THE PROBLEM | Reply with one number: the count of lines in the listing that contain the string "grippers".

RECORDS SUPPLIED |
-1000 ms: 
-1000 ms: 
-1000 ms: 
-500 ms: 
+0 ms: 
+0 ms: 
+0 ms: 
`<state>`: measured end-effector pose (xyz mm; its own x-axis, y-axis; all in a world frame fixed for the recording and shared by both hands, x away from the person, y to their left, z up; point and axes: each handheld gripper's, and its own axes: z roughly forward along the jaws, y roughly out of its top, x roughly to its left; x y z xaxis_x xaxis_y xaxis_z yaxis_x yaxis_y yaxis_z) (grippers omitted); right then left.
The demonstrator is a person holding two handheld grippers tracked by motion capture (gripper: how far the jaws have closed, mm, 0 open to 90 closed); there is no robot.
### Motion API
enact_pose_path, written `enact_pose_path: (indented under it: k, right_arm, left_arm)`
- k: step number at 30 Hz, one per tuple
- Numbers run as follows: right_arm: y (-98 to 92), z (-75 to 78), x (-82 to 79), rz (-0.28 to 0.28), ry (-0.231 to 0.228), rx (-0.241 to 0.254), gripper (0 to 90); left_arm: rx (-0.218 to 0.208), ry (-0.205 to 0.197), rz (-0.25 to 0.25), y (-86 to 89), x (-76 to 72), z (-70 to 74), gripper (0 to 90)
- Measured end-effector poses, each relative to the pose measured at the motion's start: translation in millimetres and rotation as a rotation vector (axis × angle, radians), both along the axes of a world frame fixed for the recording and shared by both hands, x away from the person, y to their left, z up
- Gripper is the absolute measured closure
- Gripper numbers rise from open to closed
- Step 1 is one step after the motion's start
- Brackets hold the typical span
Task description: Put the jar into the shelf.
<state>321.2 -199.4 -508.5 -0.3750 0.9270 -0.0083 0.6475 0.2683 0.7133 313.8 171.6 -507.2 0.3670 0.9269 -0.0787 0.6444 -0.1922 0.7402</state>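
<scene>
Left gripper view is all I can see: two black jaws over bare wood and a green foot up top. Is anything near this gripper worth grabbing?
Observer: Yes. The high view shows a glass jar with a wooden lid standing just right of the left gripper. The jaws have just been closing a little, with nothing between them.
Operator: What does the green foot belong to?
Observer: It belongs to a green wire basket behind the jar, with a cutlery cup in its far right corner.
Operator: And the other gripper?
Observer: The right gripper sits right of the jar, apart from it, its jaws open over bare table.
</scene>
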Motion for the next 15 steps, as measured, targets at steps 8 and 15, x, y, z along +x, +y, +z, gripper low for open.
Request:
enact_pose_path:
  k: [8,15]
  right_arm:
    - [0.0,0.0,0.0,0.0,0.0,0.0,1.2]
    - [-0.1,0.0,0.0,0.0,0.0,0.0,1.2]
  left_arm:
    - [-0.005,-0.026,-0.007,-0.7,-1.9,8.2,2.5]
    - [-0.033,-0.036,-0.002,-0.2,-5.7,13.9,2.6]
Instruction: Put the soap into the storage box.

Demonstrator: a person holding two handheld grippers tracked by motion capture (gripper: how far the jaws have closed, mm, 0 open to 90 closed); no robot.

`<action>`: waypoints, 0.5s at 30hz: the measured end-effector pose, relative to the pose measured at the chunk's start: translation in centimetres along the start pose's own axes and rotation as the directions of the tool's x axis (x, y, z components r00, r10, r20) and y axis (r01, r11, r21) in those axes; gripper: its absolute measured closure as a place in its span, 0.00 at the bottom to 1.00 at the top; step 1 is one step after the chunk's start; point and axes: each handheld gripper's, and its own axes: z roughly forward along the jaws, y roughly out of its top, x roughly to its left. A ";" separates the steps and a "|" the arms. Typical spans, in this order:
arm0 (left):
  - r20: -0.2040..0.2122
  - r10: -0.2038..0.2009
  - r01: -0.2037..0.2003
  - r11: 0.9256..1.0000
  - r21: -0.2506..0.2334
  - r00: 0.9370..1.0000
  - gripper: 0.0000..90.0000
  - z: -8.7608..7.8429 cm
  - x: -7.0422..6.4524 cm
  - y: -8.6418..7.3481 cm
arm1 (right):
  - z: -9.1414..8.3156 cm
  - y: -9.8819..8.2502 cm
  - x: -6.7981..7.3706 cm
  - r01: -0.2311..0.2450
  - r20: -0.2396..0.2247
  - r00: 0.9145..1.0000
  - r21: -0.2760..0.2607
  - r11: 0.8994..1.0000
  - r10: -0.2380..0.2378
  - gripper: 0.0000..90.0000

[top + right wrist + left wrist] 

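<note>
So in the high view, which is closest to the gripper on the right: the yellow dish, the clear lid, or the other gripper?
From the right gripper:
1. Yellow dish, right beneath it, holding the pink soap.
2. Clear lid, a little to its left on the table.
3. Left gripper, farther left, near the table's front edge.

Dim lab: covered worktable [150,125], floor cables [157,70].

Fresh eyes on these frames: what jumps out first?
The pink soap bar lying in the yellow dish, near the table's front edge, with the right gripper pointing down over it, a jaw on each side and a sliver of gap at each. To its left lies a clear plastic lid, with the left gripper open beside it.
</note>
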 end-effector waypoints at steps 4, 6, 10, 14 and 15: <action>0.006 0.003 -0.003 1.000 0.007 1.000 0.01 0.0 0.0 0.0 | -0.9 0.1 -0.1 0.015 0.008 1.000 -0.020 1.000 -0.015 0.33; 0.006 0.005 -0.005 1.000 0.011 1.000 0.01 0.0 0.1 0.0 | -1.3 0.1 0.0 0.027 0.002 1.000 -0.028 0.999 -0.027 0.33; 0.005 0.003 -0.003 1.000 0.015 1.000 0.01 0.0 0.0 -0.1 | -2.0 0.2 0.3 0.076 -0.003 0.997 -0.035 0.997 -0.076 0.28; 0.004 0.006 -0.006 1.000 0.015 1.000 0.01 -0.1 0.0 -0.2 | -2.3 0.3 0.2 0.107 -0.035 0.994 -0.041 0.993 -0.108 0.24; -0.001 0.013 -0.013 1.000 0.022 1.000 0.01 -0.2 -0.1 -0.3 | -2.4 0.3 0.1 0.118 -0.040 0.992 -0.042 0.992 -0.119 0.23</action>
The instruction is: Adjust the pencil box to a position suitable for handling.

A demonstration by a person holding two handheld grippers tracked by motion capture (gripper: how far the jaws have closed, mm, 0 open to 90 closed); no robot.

ANSWER BOX | 4